Recorded information:
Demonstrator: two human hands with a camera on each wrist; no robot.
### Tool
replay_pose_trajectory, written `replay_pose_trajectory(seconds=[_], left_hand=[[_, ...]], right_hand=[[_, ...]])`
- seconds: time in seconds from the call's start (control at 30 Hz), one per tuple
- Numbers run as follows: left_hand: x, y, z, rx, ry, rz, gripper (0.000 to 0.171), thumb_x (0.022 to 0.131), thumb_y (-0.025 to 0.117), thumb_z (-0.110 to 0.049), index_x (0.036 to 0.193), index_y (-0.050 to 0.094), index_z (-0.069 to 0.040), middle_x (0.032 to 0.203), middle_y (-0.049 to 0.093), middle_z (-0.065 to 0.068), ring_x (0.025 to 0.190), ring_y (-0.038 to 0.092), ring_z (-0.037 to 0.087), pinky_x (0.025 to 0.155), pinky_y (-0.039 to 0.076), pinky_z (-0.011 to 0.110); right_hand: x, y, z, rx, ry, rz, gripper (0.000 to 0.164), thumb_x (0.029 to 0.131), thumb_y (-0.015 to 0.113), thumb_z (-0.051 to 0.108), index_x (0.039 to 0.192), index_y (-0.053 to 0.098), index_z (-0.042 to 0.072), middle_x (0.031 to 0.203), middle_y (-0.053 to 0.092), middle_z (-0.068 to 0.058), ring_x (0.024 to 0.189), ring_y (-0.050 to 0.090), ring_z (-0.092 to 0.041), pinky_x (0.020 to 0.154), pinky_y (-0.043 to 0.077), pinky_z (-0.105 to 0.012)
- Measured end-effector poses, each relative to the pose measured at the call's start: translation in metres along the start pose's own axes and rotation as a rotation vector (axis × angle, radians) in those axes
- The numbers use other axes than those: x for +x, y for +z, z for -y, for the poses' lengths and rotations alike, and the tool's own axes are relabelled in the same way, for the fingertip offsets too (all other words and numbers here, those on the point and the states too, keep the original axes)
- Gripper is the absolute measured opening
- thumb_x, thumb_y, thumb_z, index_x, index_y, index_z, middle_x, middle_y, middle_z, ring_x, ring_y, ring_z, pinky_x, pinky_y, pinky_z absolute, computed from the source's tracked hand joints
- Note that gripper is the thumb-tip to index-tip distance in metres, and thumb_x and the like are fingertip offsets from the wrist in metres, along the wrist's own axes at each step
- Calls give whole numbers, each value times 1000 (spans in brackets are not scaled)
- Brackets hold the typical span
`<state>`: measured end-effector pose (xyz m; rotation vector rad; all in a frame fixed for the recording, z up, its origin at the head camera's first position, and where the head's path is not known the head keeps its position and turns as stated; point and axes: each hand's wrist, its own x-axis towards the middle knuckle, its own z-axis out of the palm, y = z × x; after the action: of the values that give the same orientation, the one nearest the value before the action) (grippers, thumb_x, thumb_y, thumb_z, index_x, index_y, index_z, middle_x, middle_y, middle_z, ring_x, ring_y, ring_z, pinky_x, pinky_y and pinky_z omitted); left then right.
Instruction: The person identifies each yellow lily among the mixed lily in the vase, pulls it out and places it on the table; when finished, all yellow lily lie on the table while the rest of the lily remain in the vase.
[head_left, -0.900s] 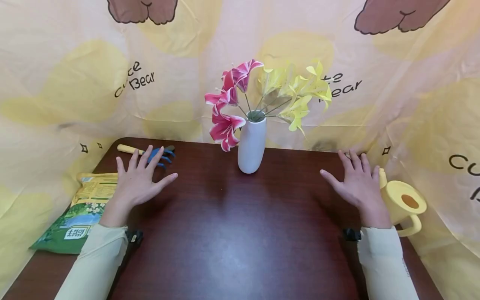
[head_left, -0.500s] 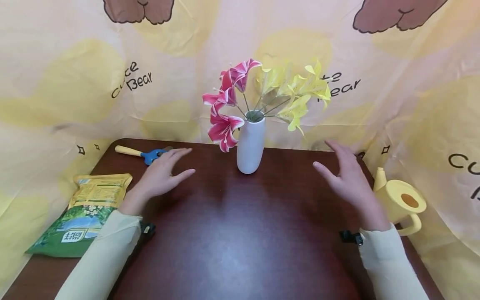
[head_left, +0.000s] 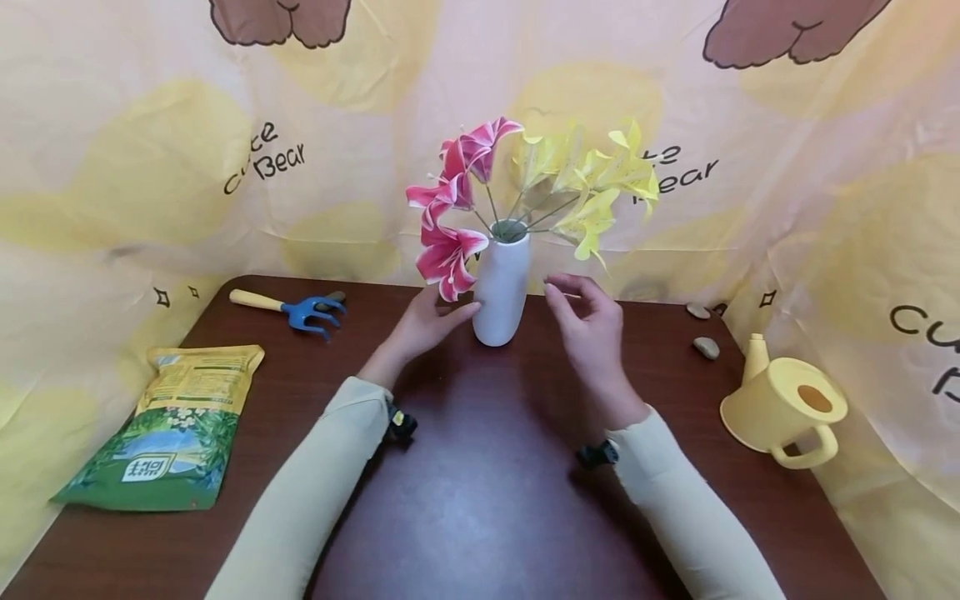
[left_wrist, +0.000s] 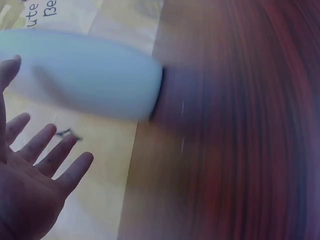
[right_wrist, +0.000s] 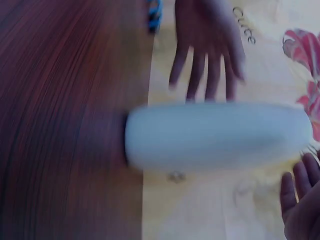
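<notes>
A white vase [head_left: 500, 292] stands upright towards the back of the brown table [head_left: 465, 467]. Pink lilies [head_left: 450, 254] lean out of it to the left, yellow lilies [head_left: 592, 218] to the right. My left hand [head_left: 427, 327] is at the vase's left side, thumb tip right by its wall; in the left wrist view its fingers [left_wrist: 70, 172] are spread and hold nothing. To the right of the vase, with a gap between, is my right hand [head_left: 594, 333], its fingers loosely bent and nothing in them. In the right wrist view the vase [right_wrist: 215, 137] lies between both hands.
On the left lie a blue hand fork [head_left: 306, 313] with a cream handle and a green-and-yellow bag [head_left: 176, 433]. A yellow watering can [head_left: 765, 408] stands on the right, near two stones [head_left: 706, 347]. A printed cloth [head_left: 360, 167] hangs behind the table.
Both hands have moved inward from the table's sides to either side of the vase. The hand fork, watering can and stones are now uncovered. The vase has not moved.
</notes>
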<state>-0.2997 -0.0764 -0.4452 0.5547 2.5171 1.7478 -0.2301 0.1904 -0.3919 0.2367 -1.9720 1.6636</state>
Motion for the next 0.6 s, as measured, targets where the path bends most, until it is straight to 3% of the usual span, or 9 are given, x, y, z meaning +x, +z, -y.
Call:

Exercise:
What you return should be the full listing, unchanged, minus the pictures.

Reply to the exercise:
Demonstrator: two human hands with a camera on each wrist; no robot.
### Tool
replay_pose_trajectory, written `replay_pose_trajectory(seconds=[_], left_hand=[[_, ...]], right_hand=[[_, ...]])`
- seconds: time in seconds from the call's start (control at 30 Hz), one per tuple
- Numbers run as follows: left_hand: x, y, z, rx, ry, rz, gripper (0.000 to 0.171), thumb_x (0.022 to 0.131), thumb_y (-0.025 to 0.117), thumb_z (-0.110 to 0.049), index_x (0.036 to 0.193), index_y (-0.050 to 0.094), index_z (-0.069 to 0.040), middle_x (0.032 to 0.203), middle_y (-0.049 to 0.093), middle_z (-0.065 to 0.068), ring_x (0.025 to 0.190), ring_y (-0.038 to 0.092), ring_z (-0.037 to 0.087), pinky_x (0.025 to 0.155), pinky_y (-0.039 to 0.076), pinky_z (-0.011 to 0.110); right_hand: x, y, z, rx, ry, rz, gripper (0.000 to 0.164), thumb_x (0.029 to 0.131), thumb_y (-0.015 to 0.113), thumb_z (-0.051 to 0.108), index_x (0.039 to 0.192), index_y (-0.053 to 0.098), index_z (-0.042 to 0.072), middle_x (0.031 to 0.203), middle_y (-0.053 to 0.092), middle_z (-0.068 to 0.058), ring_x (0.024 to 0.189), ring_y (-0.050 to 0.090), ring_z (-0.092 to 0.041), pinky_x (0.020 to 0.154), pinky_y (-0.043 to 0.077), pinky_z (-0.105 to 0.012)
- Measured end-effector poses, each relative to the pose measured at the call's start: translation in metres along the start pose's own axes and rotation as a rotation vector (axis × angle, radians) in those axes
- The numbers use other axes than those: x for +x, y for +z, z for -y, for the poses' lengths and rotations alike, and the tool's own axes are relabelled in the same way, for the fingertip offsets too (all other words and numbers here, those on the point and the states too, keep the original axes)
- Gripper is the absolute measured opening
- thumb_x, thumb_y, thumb_z, index_x, index_y, index_z, middle_x, middle_y, middle_z, ring_x, ring_y, ring_z, pinky_x, pinky_y, pinky_z absolute, computed from the source's tracked hand joints
- Note that gripper is the thumb-tip to index-tip distance in metres, and thumb_x and the like are fingertip offsets from the wrist in metres, along the wrist's own axes at each step
- Calls give whole numbers, each value times 1000 (spans in brackets are not scaled)
- Brackets hold the typical span
`<state>`: measured end-effector pose (xyz m; rotation vector rad; all in a frame fixed for the recording, z up, its origin at the head camera's first position, and where the head's path is not known the head keeps its position and turns as stated; point and axes: each hand's wrist, its own x-axis towards the middle knuckle, its own z-axis out of the palm, y = z × x; after the action: of the values that give the same orientation, the one nearest the value before the action) (grippers, thumb_x, thumb_y, thumb_z, index_x, index_y, index_z, middle_x, middle_y, middle_z, ring_x, ring_y, ring_z, pinky_x, pinky_y and pinky_z omitted); left then right.
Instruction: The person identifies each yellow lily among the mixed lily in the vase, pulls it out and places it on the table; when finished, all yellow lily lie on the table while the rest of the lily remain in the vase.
[head_left, -0.900s] 
[head_left, -0.500s] 
[head_left, +0.000s] 
[left_wrist, +0.000s] 
[right_wrist, +0.000s] 
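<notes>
A white vase [head_left: 500, 292] stands upright towards the back of the brown table [head_left: 465, 467]. Pink lilies [head_left: 450, 254] lean out of it to the left, yellow lilies [head_left: 592, 218] to the right. My left hand [head_left: 427, 327] is at the vase's left side, thumb tip right by its wall; in the left wrist view its fingers [left_wrist: 70, 172] are spread and hold nothing. To the right of the vase, with a gap between, is my right hand [head_left: 594, 333], its fingers loosely bent and nothing in them. In the right wrist view the vase [right_wrist: 215, 137] lies between both hands.
On the left lie a blue hand fork [head_left: 306, 313] with a cream handle and a green-and-yellow bag [head_left: 176, 433]. A yellow watering can [head_left: 765, 408] stands on the right, near two stones [head_left: 706, 347]. A printed cloth [head_left: 360, 167] hangs behind the table.
Both hands have moved inward from the table's sides to either side of the vase. The hand fork, watering can and stones are now uncovered. The vase has not moved.
</notes>
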<state>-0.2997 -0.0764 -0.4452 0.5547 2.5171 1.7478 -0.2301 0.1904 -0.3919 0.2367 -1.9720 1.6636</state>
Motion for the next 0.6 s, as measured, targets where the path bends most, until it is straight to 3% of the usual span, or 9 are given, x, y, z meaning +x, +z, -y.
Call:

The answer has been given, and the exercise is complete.